• **What is required**:
Scan the lines below for the word "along". Copy each line you find it in.
%%
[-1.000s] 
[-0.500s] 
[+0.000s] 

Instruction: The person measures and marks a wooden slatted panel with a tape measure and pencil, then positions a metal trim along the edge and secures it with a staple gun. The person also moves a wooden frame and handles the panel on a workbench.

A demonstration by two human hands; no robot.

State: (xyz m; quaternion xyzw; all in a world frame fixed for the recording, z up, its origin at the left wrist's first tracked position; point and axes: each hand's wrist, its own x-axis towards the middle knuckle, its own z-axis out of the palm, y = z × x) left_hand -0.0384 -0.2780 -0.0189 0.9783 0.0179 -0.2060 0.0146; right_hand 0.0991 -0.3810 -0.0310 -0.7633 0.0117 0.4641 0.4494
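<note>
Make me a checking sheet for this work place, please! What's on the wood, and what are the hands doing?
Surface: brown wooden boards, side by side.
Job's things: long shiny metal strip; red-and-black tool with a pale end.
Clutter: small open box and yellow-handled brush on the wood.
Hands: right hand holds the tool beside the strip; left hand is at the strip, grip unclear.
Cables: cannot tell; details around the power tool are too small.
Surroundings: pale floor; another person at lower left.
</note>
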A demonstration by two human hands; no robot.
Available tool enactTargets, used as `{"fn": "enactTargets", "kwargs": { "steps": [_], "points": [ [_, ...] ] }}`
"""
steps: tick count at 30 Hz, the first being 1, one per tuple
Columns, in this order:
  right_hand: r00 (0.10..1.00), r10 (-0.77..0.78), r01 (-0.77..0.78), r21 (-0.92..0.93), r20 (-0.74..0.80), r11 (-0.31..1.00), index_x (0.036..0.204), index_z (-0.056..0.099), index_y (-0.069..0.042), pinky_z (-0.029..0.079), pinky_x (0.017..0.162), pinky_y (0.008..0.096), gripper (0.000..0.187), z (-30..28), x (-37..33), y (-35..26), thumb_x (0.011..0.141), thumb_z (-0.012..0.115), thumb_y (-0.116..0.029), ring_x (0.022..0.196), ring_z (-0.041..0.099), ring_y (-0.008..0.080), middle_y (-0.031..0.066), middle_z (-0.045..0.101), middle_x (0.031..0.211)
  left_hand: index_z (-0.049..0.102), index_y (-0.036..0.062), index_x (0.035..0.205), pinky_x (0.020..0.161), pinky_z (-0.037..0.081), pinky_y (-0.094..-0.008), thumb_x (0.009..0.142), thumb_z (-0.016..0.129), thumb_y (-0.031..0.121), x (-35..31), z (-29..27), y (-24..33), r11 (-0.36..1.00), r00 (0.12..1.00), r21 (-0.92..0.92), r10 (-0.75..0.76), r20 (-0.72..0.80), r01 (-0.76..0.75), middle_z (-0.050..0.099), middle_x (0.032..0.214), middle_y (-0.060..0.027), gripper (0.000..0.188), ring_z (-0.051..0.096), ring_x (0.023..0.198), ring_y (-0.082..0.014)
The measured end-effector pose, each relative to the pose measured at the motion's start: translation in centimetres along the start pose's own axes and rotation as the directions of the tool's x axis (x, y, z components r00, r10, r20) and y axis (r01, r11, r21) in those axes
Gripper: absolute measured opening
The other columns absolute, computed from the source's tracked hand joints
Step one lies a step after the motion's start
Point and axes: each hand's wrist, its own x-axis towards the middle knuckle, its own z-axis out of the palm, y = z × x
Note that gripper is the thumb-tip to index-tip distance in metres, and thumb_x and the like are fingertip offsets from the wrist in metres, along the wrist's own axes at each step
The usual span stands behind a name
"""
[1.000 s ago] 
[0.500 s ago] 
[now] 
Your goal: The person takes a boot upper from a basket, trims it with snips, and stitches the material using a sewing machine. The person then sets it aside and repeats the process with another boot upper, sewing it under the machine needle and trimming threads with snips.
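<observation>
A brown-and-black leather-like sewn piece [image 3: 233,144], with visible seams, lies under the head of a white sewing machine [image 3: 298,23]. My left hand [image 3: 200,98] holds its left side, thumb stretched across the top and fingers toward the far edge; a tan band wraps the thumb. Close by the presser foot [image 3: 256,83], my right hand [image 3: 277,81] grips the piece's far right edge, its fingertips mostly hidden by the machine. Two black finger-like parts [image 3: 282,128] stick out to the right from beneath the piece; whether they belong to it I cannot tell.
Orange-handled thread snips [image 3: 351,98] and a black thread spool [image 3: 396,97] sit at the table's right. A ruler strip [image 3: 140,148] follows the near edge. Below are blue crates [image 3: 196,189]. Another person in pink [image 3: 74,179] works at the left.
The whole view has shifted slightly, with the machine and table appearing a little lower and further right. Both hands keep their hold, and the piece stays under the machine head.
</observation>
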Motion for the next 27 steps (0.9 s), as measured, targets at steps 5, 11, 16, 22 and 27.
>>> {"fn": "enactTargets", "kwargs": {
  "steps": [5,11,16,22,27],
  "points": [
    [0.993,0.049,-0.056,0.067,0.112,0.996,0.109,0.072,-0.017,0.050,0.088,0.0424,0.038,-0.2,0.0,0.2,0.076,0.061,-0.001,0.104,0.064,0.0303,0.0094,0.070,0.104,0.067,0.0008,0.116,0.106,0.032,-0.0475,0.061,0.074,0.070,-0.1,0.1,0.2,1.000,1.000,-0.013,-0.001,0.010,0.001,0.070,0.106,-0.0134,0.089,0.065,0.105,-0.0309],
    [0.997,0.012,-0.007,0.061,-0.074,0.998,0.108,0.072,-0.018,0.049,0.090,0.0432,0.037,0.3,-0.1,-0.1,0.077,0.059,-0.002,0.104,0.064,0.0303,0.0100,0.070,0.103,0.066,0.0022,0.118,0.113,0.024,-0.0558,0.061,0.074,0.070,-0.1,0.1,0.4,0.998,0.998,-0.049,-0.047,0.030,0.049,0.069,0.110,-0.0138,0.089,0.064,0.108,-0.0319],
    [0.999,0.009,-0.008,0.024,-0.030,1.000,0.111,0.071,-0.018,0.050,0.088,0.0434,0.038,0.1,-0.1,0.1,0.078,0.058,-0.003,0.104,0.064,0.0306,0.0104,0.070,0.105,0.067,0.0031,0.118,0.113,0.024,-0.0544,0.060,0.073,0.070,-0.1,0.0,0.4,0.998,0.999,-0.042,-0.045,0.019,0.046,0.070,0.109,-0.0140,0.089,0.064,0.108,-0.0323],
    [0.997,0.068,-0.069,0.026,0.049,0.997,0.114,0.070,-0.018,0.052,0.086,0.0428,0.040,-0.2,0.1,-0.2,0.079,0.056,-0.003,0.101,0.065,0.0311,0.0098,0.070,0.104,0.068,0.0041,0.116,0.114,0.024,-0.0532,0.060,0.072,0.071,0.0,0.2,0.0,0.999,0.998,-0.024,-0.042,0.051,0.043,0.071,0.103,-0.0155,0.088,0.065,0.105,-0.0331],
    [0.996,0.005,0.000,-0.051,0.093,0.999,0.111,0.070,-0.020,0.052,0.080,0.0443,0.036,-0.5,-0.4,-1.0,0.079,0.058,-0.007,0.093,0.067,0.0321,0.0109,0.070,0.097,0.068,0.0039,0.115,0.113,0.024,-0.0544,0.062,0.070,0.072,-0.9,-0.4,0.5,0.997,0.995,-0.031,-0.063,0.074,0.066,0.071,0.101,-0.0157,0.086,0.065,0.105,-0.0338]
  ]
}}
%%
• **Answer for the task**:
Instruction: The person measures and marks a wooden slatted panel with a tape measure and pencil, then positions a metal trim along the edge and secures it with a staple gun. The person also moves a wooden frame and handles the panel on a workbench.
The measured end-effector pose, each relative to the pose measured at the motion's start: translation in centimetres along the start pose's own axes and rotation as the directions of the tool's x axis (x, y, z components r00, r10, r20) and y axis (r01, r11, r21) in those axes
Note that gripper is the thumb-tip to index-tip distance in metres, and thumb_x and the like are fingertip offsets from the wrist in metres, along the wrist's own axes at each step

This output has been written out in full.